THE INPUT
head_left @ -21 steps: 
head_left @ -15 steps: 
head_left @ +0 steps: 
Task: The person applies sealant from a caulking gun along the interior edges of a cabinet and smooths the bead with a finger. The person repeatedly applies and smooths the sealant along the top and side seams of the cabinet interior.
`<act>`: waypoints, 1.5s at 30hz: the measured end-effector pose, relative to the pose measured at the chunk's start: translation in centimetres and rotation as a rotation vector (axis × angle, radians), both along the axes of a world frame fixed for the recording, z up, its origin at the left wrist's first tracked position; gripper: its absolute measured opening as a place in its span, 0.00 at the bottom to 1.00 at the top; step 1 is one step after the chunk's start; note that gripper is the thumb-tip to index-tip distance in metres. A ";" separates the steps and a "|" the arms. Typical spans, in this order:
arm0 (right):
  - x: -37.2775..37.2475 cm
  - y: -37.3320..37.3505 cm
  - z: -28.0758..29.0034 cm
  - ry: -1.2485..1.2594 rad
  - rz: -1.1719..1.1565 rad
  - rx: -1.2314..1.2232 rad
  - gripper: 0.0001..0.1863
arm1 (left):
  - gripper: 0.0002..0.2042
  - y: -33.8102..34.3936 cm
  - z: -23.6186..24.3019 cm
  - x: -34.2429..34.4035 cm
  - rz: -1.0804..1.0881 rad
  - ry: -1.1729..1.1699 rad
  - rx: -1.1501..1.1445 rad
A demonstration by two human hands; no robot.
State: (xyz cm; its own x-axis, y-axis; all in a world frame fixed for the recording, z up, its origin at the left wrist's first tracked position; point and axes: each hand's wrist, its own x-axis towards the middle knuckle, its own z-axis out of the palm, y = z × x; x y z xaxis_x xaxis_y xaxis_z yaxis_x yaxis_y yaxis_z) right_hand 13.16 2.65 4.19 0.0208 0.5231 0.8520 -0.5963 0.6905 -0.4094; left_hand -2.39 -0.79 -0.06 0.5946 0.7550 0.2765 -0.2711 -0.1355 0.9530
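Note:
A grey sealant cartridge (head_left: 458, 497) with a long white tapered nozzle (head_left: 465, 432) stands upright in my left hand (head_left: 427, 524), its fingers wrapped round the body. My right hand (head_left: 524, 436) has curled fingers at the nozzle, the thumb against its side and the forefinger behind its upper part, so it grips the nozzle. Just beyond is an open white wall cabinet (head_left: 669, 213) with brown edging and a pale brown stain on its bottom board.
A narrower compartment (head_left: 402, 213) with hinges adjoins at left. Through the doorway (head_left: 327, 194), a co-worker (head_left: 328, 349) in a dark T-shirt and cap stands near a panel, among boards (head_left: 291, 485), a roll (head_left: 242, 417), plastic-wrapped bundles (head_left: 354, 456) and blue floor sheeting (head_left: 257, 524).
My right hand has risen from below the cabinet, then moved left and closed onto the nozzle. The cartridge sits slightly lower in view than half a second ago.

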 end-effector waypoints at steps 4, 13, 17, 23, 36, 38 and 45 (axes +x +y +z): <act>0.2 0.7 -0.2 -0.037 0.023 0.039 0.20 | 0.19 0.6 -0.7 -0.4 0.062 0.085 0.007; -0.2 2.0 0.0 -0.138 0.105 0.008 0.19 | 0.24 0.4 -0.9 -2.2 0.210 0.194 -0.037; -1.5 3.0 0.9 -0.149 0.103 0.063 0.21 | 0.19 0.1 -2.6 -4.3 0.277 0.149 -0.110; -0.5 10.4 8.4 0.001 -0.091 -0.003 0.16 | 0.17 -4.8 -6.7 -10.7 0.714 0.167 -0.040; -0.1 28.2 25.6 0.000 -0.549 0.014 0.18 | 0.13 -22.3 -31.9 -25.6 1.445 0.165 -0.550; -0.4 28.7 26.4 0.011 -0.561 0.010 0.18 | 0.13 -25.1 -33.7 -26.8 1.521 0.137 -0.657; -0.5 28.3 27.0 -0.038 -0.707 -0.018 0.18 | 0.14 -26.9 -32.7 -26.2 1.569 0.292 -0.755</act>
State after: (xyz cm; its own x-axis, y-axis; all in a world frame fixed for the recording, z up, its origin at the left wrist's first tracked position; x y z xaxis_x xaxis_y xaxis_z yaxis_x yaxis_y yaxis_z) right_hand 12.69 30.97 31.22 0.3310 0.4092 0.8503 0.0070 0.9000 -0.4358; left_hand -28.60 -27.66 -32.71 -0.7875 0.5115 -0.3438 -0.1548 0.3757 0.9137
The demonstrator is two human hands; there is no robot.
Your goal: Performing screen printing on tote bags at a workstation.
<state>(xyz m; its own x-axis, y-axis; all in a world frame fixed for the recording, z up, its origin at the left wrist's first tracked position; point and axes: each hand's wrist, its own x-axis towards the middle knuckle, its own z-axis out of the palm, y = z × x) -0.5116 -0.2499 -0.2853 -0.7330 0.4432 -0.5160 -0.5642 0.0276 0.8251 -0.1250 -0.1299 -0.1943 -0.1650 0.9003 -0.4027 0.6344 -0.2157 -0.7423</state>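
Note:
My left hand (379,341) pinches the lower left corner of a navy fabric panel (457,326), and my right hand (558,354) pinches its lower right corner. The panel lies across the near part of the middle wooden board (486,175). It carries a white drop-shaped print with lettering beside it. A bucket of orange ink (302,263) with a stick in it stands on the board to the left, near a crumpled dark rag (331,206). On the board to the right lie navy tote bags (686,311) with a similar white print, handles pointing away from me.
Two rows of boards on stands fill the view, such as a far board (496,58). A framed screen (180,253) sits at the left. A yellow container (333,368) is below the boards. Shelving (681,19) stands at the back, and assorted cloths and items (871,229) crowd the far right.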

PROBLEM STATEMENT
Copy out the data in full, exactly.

ANSWER BOX
head_left @ -21 steps: 
head_left @ -15 steps: 
head_left @ +0 steps: 
Task: The person applies sealant from a caulking gun along the interior edges of a cabinet and smooths the bead with a finger. The person repeatedly applies and smooths the sealant along the top and side seams of the cabinet interior.
`<act>`: waypoints, 1.5s at 30hz: the measured end-effector pose, relative to the pose measured at the chunk's start: translation in centimetres and rotation as a rotation vector (axis × angle, radians), both along the axes of a world frame fixed for the recording, z up, its origin at the left wrist's first tracked position; gripper: its absolute measured opening as a place in its span, 0.00 at the bottom to 1.00 at the top; step 1 is one step after the chunk's start; note that gripper is the thumb-tip to index-tip distance in metres. A ";" separates the steps and a "|" the arms. Typical spans, in this order:
arm0 (right):
  - x: -37.2775..37.2475 cm
  - y: -37.3320..37.3505 cm
  - z: -28.0758..29.0034 cm
  - ry: -1.2485..1.2594 rad
  - rz: -1.1719..1.1565 rad
  - rx: -1.2314..1.2232 rad
  - gripper: 0.0001..0.1863
arm1 (left):
  - gripper: 0.0002..0.2042
  - y: -33.8102..34.3936 cm
  - z: -23.6186..24.3019 cm
  - x: -34.2429..34.4035 cm
  - rz: -1.0804..1.0881 rad
  - ry: -1.1729..1.1699 rad
  - rx: -1.1501..1.1445 rad
A demonstration by two human hands; no robot.
State: (xyz cm; its own x-axis, y-axis; all in a world frame fixed for the recording, z up, its origin at the left wrist's first tracked position; point and axes: each hand's wrist, its own x-axis towards the middle knuckle, its own z-axis out of the palm, y = z × x; x y z xaxis_x xaxis_y xaxis_z yaxis_x yaxis_y yaxis_z) right_hand 13.16 2.65 4.19 0.0208 0.5231 0.8520 -0.5963 0.6905 -0.4094; left_hand -2.39 -0.79 -0.06 0.5946 0.7550 0.2765 -0.2711 -0.1355 0.9530
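Note:
A grey sealant cartridge (head_left: 458, 497) with a long white tapered nozzle (head_left: 465, 432) stands upright in my left hand (head_left: 427, 524), its fingers wrapped round the body. My right hand (head_left: 524, 436) has curled fingers at the nozzle, the thumb against its side and the forefinger behind its upper part, so it grips the nozzle. Just beyond is an open white wall cabinet (head_left: 669, 213) with brown edging and a pale brown stain on its bottom board.
A narrower compartment (head_left: 402, 213) with hinges adjoins at left. Through the doorway (head_left: 327, 194), a co-worker (head_left: 328, 349) in a dark T-shirt and cap stands near a panel, among boards (head_left: 291, 485), a roll (head_left: 242, 417), plastic-wrapped bundles (head_left: 354, 456) and blue floor sheeting (head_left: 257, 524).
My right hand has risen from below the cabinet, then moved left and closed onto the nozzle. The cartridge sits slightly lower in view than half a second ago.
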
 end-effector waypoints at steps 4, 13, 17, 23, 36, 38 and 45 (axes +x +y +z): <act>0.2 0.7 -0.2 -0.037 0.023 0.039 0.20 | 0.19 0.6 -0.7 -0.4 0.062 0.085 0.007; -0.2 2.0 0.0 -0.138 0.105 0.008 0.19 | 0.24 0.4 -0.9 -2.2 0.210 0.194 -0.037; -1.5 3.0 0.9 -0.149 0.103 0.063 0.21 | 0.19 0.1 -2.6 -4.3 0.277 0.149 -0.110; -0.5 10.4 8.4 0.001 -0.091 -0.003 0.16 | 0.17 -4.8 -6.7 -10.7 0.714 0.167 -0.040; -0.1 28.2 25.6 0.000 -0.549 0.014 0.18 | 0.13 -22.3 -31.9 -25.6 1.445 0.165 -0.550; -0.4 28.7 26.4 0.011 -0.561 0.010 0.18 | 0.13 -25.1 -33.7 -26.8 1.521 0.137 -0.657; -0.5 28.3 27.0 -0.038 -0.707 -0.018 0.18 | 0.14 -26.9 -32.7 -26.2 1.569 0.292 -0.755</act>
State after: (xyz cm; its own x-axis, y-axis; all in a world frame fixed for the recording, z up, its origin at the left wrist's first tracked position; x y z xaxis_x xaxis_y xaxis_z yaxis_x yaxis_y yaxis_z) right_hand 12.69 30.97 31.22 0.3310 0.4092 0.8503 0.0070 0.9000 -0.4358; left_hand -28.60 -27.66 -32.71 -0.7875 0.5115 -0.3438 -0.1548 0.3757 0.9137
The demonstrator is two human hands; there is no robot.
Your goal: Performing screen printing on tote bags at a workstation.
<state>(xyz m; its own x-axis, y-axis; all in a world frame fixed for the recording, z up, its origin at the left wrist's first tracked position; point and axes: each hand's wrist, its own x-axis towards the middle knuckle, its own z-axis out of the palm, y = z × x) -0.5116 -0.2499 -0.2853 -0.7330 0.4432 -0.5160 -0.5642 0.0276 0.8251 -0.1250 -0.1299 -0.1943 -0.1650 0.9003 -0.4027 0.6344 -0.2157 -0.7423</state>
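Note:
My left hand (379,341) pinches the lower left corner of a navy fabric panel (457,326), and my right hand (558,354) pinches its lower right corner. The panel lies across the near part of the middle wooden board (486,175). It carries a white drop-shaped print with lettering beside it. A bucket of orange ink (302,263) with a stick in it stands on the board to the left, near a crumpled dark rag (331,206). On the board to the right lie navy tote bags (686,311) with a similar white print, handles pointing away from me.
Two rows of boards on stands fill the view, such as a far board (496,58). A framed screen (180,253) sits at the left. A yellow container (333,368) is below the boards. Shelving (681,19) stands at the back, and assorted cloths and items (871,229) crowd the far right.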

The work on the exercise is done.